START Provided entries

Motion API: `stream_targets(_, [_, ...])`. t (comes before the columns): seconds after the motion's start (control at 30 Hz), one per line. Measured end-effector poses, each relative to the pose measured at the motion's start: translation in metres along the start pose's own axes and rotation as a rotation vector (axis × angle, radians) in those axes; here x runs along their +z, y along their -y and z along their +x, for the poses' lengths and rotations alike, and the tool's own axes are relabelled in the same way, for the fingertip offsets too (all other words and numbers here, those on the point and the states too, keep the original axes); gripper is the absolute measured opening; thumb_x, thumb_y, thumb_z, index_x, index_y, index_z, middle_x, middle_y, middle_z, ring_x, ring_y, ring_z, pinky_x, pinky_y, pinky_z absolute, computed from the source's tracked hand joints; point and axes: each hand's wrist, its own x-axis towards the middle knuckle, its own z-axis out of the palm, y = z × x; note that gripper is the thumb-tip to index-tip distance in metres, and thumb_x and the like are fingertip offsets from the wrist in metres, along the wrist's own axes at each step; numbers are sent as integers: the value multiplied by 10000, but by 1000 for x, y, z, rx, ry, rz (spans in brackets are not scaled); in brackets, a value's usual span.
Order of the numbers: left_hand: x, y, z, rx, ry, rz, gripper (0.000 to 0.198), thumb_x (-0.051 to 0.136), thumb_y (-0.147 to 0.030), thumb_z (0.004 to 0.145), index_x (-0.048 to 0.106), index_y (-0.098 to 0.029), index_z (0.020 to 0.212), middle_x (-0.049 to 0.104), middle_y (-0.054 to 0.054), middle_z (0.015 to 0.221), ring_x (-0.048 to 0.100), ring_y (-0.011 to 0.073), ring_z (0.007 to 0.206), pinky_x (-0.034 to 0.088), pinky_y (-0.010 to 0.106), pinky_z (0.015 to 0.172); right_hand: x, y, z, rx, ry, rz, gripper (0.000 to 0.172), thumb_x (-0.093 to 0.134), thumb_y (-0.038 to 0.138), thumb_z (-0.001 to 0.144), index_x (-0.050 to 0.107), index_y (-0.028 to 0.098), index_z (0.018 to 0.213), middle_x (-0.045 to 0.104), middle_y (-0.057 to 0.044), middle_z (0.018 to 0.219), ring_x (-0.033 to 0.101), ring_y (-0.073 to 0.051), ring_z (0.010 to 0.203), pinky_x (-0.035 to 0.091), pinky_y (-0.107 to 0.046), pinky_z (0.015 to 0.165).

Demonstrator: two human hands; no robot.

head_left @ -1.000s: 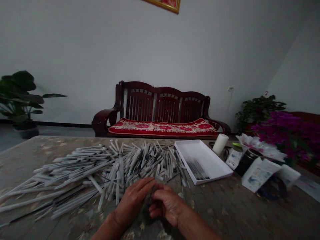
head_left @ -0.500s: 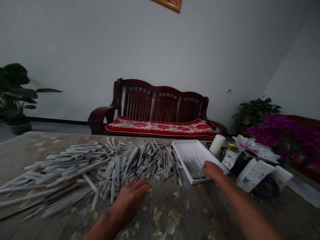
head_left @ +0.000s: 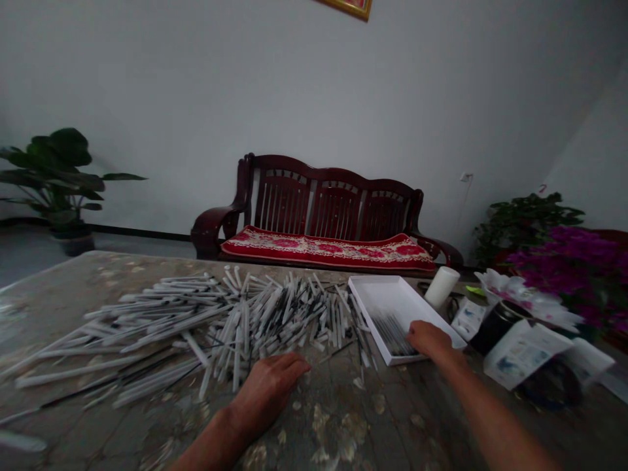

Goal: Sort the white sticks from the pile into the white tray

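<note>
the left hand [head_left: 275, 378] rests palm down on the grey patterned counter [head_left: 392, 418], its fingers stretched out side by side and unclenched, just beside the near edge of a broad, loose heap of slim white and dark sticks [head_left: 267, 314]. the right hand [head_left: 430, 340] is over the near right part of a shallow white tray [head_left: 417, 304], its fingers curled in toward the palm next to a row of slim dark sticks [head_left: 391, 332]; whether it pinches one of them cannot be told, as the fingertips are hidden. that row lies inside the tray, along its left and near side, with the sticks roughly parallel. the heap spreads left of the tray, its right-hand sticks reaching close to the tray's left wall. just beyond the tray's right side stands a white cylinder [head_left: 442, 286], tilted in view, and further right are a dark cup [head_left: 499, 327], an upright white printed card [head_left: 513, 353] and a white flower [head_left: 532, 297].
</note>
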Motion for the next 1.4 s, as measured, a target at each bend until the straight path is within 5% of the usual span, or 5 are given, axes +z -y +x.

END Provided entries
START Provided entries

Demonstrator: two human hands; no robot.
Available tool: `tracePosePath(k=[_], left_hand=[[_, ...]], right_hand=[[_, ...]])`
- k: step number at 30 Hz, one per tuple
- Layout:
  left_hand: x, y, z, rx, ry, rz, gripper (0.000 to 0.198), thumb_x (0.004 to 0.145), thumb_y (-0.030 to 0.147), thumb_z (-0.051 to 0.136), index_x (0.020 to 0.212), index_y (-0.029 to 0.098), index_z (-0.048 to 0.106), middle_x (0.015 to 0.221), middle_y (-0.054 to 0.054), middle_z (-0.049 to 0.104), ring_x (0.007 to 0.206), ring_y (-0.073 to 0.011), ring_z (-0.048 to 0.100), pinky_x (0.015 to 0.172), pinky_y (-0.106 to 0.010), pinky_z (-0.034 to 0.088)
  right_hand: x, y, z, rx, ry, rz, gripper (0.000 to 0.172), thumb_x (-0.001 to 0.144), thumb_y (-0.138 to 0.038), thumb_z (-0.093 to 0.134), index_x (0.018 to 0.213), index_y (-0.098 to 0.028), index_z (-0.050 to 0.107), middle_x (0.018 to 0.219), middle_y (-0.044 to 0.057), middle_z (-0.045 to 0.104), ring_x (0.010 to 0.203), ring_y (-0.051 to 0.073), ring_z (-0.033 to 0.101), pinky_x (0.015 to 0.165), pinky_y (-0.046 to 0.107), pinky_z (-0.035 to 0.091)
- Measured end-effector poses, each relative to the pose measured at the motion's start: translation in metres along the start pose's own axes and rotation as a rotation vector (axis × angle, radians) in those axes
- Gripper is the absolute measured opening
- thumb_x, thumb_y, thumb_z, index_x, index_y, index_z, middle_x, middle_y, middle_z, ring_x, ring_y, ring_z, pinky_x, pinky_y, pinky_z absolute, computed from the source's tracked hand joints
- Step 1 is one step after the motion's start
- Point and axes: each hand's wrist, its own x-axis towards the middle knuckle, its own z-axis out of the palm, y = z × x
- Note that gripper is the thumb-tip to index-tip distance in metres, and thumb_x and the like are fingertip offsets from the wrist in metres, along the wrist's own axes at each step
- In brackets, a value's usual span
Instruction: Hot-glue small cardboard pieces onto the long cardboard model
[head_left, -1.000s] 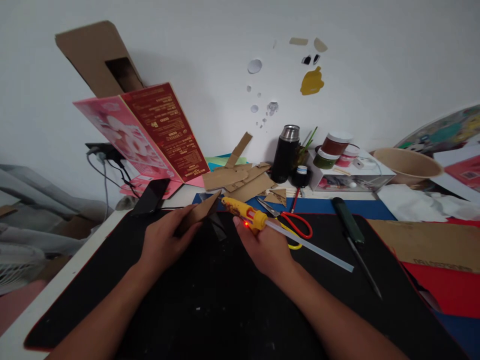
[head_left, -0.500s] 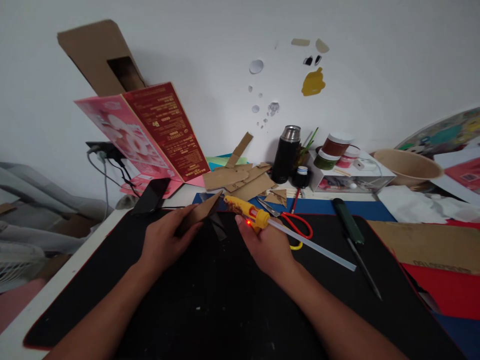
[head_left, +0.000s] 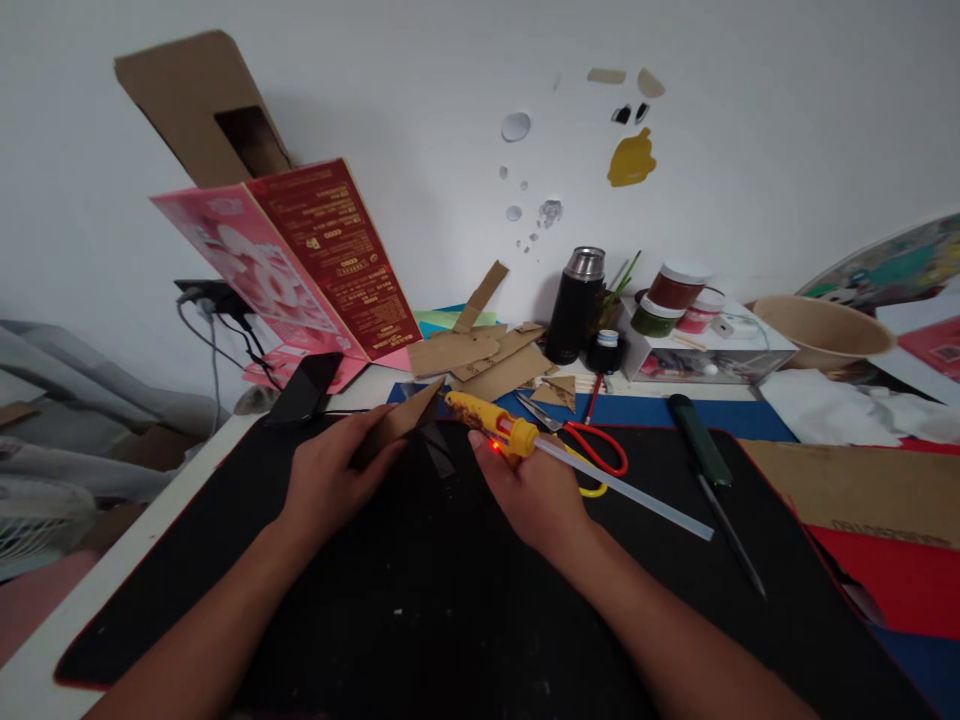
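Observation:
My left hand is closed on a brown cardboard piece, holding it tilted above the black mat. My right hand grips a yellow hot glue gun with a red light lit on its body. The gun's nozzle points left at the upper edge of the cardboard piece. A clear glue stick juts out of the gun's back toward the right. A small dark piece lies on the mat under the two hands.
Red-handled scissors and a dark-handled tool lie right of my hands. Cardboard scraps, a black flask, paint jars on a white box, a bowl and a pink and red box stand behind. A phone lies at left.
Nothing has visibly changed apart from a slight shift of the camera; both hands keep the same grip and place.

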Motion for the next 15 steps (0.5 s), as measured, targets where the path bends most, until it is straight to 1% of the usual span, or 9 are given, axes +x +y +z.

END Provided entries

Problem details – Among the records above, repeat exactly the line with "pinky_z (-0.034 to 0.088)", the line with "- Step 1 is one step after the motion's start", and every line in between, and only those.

Solution –
  left_hand: x, y, z, rx, ry, rz, gripper (0.000 to 0.198), thumb_x (0.004 to 0.145), thumb_y (-0.030 to 0.147), thumb_z (-0.051 to 0.136), index_x (0.020 to 0.212), index_y (-0.029 to 0.098), index_z (-0.048 to 0.106), middle_x (0.015 to 0.221), middle_y (-0.054 to 0.054), middle_z (-0.049 to 0.104), ring_x (0.007 to 0.206), ring_y (-0.073 to 0.011), ring_z (-0.048 to 0.100), pinky_x (0.015 to 0.172), pinky_y (-0.106 to 0.010), pinky_z (-0.034 to 0.088)
  right_hand: x, y, z, rx, ry, rz, gripper (0.000 to 0.172), thumb_x (-0.001 to 0.144), thumb_y (-0.138 to 0.038), thumb_z (-0.093 to 0.134), index_x (0.018 to 0.213), index_y (-0.098 to 0.028), index_z (-0.050 to 0.107), middle_x (0.018 to 0.219), middle_y (-0.044 to 0.057), middle_z (-0.045 to 0.104), ring_x (0.010 to 0.203), ring_y (-0.051 to 0.073), ring_z (-0.033 to 0.101), pinky_x (0.015 to 0.165), pinky_y (-0.046 to 0.107), pinky_z (-0.035 to 0.091)
- Measured end-effector poses, each relative to the pose measured at the motion's start: translation in metres along the start pose's own axes and rotation as a rotation vector (axis × angle, radians) in those axes
- Gripper is the absolute measured opening
- thumb_x, thumb_y, thumb_z, index_x, index_y, index_z, middle_x, middle_y, middle_z, ring_x, ring_y, ring_z, pinky_x, pinky_y, pinky_z absolute, computed from the source's tracked hand joints
- Step 1 is one step after the motion's start

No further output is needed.